Auf jeden Fall, meine Damen und Herren, gehen wir mit den unbestreitbaren Risiken dieses Integrationsprozesses und den daraus abgeleiteten Sorgen und Bedenken vieler Menschen anders um. Wir und auch die EU-Kommission nehmen sie ernst. Das ist der Grund dafür, dass die Kommission für eine neue Konzeption der Verhandlungen eintritt, mit einer viel strengeren Überprüfung der Reformfortschritte als bisher, mit Sonderregelungen bis hin zu eventuellen unbefristeten Schutzklauseln etwa bei der Arbeitnehmerfreizügigkeit, ja sogar mit der Perspektive einer Aussetzung der Verhandlungen bei ernsthaften Rückschritten bei den Zielen Demokratie, Rechtsstaatlichkeit und Achtung der Menschenrechte.

Das ist die seriöse Antwort auf die Fragen besorgter Menschen in unserem Land. Das sind genügend Leitplanken, um zu verhindern, dass der Integrationsgeleitzug vom Wege abkommt.
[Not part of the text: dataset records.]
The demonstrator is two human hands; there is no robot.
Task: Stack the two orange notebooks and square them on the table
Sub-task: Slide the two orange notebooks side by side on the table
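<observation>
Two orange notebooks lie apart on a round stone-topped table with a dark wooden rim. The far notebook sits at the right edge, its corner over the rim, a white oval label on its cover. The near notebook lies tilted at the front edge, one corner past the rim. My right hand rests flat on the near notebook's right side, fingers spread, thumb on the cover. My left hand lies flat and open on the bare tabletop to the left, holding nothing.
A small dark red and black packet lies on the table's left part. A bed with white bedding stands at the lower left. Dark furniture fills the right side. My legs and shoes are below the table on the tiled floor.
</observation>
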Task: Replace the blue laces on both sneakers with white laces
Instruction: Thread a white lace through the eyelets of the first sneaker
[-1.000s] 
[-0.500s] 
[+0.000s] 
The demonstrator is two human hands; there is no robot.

Wir werden dafür sorgen, dass diese Empfehlungen auch Beachtung finden.

(Beifall bei der SPD sowie bei Abgeordneten des BÜNDNISSES 90/DIE GRÜNEN)

Aber, liebe Kolleginnen und Kollegen, wir teilen auch die Meinung der Kommission: Bei aller Schwierigkeit des Weges, den wir die nächsten anderthalb Jahrzehnte gemeinsam mit der Türkei gehen werden - die Chancen und Vorteile für die EU und für unser Land überwiegen. Das muss den Ausschlag geben, wenn die europäischen Staats- und Regierungschefs am 17. Dezember ihre Entscheidung treffen werden.

Wir unterstützen mit allem Nachdruck ein Ja für einen Beginn der Beitrittsverhandlungen im Jahr 2005.

Vielen Dank für Ihre Aufmerksamkeit.